* Task item *
Copy out each line below verbatim, skipping any picture.

* Supplied material *
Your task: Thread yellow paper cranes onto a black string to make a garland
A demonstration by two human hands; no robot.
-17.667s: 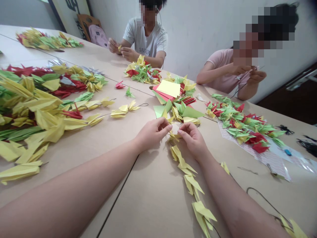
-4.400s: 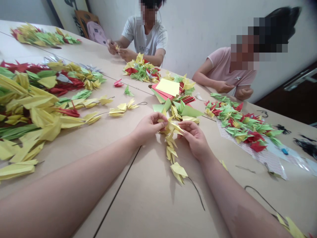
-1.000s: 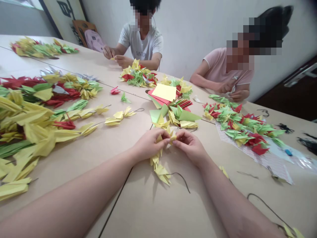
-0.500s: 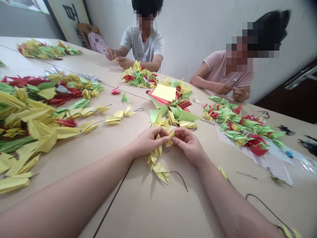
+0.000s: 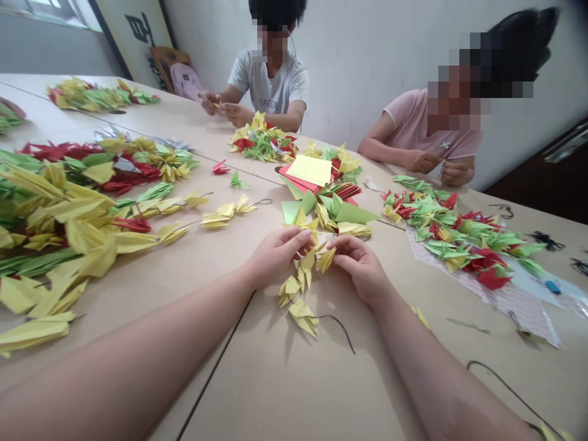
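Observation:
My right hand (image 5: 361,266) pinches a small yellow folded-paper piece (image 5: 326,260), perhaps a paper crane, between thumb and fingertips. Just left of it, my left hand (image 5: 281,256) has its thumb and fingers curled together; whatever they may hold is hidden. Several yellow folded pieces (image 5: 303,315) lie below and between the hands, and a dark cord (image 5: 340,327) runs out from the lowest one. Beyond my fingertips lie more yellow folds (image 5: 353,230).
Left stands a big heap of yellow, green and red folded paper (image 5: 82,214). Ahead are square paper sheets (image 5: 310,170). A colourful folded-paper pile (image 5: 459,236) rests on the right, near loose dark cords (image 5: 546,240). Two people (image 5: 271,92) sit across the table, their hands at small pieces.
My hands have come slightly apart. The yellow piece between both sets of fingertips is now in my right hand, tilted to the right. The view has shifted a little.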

* Output for this task *
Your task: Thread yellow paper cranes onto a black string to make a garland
A demonstration by two human hands; no robot.
-17.667s: 
-4.400s: 
-1.000s: 
-0.500s: 
+0.000s: 
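Observation:
My right hand (image 5: 361,266) pinches a small yellow folded-paper piece (image 5: 326,260), perhaps a paper crane, between thumb and fingertips. Just left of it, my left hand (image 5: 281,256) has its thumb and fingers curled together; whatever they may hold is hidden. Several yellow folded pieces (image 5: 303,315) lie below and between the hands, and a dark cord (image 5: 340,327) runs out from the lowest one. Beyond my fingertips lie more yellow folds (image 5: 353,230).
Left stands a big heap of yellow, green and red folded paper (image 5: 82,214). Ahead are square paper sheets (image 5: 310,170). A colourful folded-paper pile (image 5: 459,236) rests on the right, near loose dark cords (image 5: 546,240). Two people (image 5: 271,92) sit across the table, their hands at small pieces.
My hands have come slightly apart. The yellow piece between both sets of fingertips is now in my right hand, tilted to the right. The view has shifted a little.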

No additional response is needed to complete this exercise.